Although I’ve only had one 9-5, the thought of returning to one after 13 months of being my own boss literally gives me anxiety. If we’re being honest, one day it even made me cry and I actually loved the job that I had. I figured, if I want to be successful from my own ideas that damn bad, I need to be a student at all times. As a new entrepreneur, I’ve been in student mode for a little over a year now; studying, talking to, getting advice from, and researching entrepreneurship and other entrepreneurs. I literally google my goals and read everything there is to know about them because I always thought that’s what successful people did when they realized how bad they wanted to be successful. At least that’s what they told me.
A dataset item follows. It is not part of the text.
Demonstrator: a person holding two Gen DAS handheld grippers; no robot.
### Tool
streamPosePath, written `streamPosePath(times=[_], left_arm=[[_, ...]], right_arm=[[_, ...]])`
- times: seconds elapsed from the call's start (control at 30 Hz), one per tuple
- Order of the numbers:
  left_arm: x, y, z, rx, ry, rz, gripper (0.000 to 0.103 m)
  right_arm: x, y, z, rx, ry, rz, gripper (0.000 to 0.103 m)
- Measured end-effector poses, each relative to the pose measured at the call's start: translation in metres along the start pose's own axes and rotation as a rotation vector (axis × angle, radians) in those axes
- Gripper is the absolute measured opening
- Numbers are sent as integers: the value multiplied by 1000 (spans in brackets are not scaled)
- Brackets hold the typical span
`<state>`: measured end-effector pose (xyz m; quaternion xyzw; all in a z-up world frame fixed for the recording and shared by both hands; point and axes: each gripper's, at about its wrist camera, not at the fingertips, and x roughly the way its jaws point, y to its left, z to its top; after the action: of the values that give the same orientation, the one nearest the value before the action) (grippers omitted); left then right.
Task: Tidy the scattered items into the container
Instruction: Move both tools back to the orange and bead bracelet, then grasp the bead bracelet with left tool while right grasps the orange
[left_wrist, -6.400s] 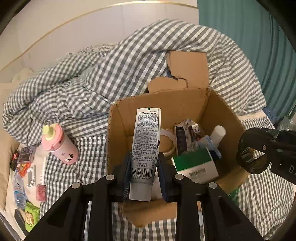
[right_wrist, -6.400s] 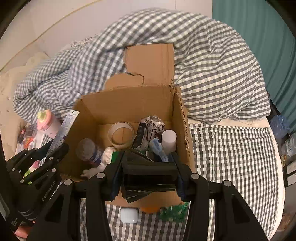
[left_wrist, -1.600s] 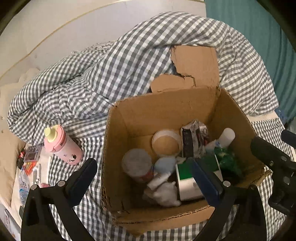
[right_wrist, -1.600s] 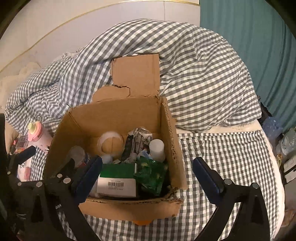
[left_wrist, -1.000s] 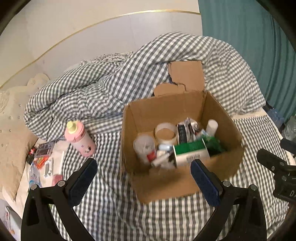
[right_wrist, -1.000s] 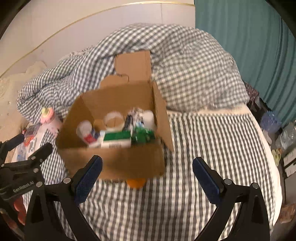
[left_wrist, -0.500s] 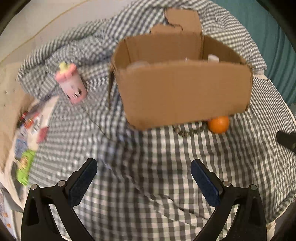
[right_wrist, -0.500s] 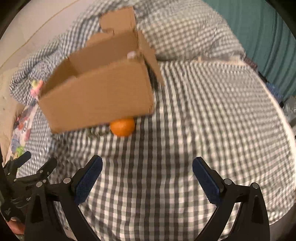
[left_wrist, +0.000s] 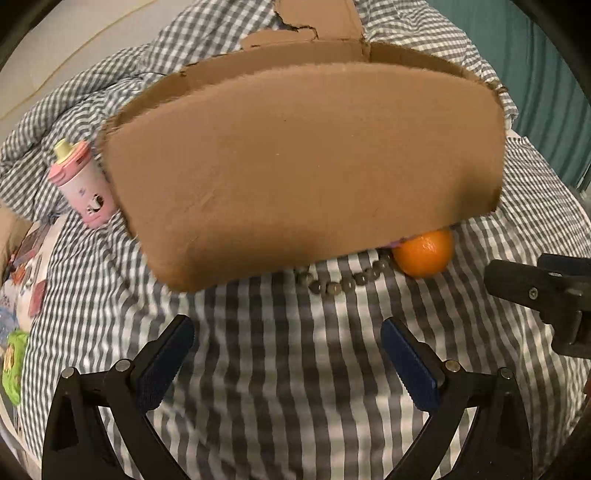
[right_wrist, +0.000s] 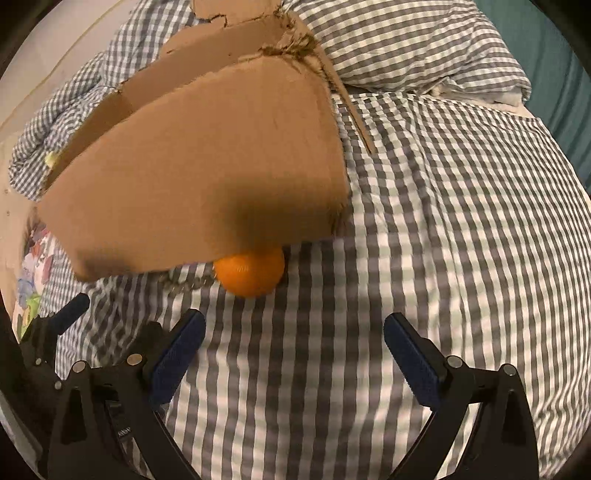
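The cardboard box (left_wrist: 295, 158) stands on the checked bedspread, its front wall facing me; its contents are hidden. It also shows in the right wrist view (right_wrist: 207, 177). An orange (left_wrist: 423, 253) lies at the box's front edge, also in the right wrist view (right_wrist: 249, 273). A string of brown beads (left_wrist: 340, 282) lies left of the orange. My left gripper (left_wrist: 286, 360) is open and empty, low over the bedspread, short of the beads. My right gripper (right_wrist: 293, 354) is open and empty, just short of the orange.
A pink cup with a yellow lid (left_wrist: 83, 181) stands left of the box. Small packets (left_wrist: 22, 280) lie at the left bed edge. A rumpled checked duvet (right_wrist: 406, 44) piles up behind the box. A teal curtain (left_wrist: 546, 81) hangs at the right.
Both grippers let go of their items into the box, opened, pulled back and dropped low. The box front, orange and beads now loom much closer.
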<state>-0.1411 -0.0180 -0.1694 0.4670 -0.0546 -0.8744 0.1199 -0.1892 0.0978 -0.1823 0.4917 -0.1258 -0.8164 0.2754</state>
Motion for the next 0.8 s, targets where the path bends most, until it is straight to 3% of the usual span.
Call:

During one of my class-in-session moments, I came across Paul Brown’s piece on Forbes entitled, “23 Things Every Entrepreneur Must Know.” I read it because 1) I wanted to know what 23 things I must know as an entrepreneur and 2) I wanted to know how much of it I already did/didn’t know (was I on the right track or was I way left?) Good news? I’m on the right track.
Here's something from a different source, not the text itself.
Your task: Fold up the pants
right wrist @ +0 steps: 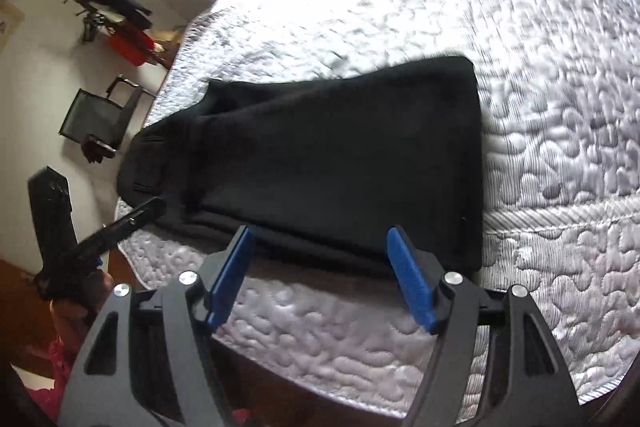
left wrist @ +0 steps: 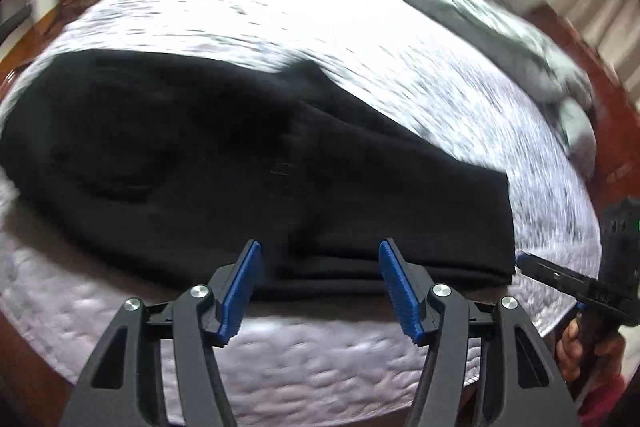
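Black pants (right wrist: 320,163) lie folded lengthwise on the quilted bed (right wrist: 560,107), long axis crosswise just ahead of my left claw (left wrist: 320,275) and right claw (right wrist: 320,267) (both wide, empty).

— Where do the pants (left wrist: 256,163) lie?

— Flat on the quilt (left wrist: 360,39), near its front edge, folded lengthwise with the waistband to the left.

— And the grippers?

— Both hang above that front edge. The left gripper (left wrist: 320,283) is over the waist end, the right gripper (right wrist: 320,267) over the leg end.

— Anything behind?

— A blanket (left wrist: 500,27) heaped along the quilt's far right side. Left of the bed a chair (right wrist: 100,119) stands, possibly against the wall.
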Motion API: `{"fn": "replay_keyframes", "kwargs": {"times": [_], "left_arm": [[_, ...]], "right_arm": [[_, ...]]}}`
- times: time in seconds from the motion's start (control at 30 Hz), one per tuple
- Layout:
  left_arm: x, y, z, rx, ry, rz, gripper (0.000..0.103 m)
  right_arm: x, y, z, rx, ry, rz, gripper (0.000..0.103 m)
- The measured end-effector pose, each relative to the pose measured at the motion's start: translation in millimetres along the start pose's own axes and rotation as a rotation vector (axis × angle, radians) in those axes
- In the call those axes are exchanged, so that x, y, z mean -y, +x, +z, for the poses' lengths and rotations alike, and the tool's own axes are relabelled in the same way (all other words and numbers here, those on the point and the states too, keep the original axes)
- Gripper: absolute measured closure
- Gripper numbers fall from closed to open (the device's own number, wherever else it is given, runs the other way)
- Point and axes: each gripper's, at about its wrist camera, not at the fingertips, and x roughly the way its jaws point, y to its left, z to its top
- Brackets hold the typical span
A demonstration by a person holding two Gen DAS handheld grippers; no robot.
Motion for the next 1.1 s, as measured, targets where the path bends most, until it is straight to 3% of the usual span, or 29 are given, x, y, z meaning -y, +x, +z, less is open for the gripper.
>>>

According to Paul, here’s what I and my fellow entrepreneurs must know about entrepreneurship:
1. The best way to predict the future is to create it. Figure out what people want and make it a reality.
2. Decide where you want to spend your time. Whatever you focus on is what will grow, whether you want it to or not.
3. If you want to be a successful entrepreneur, there is no such thing as a work-life balance. There’s the entrepreneur who just makes ends meet then there’s the one who’s living the life he/she dreamed of. If you want to be the latter, your work must outweigh your personal life.
4. Great entrepreneurs solve market needs. Ideas are great but make sure your idea is something that the people need.
5. Without desire, nothing happens. What good are finances and marketing skills if you don’t have a real desire to bring your idea into existence?
6. Action trumps everything. Unless you act on those ideas, they’ll remain just that – an idea.
7. Take small, smart steps towards your goals. Remember I said I was on the right track? This is where I made a left when I was supposed to make a right. I always thought being an entrepreneur was all about taking risks. According to Paul, that’s not correct. Entrepreneurs take small, calculated steps; “the bigger the risk, the bigger the reward” does not apply in entrepreneurship.
8. If you want to build a successful company, give up control. Teamwork makes the dream work.
9. Forget about your weaknesses. Be the best you can be by focusing on your strengths.
10. Turn every obstacle into an asset. Use the problems that you run into to your advantage and advantage over your competition.
What are some things you’ve learned as an entrepreneur?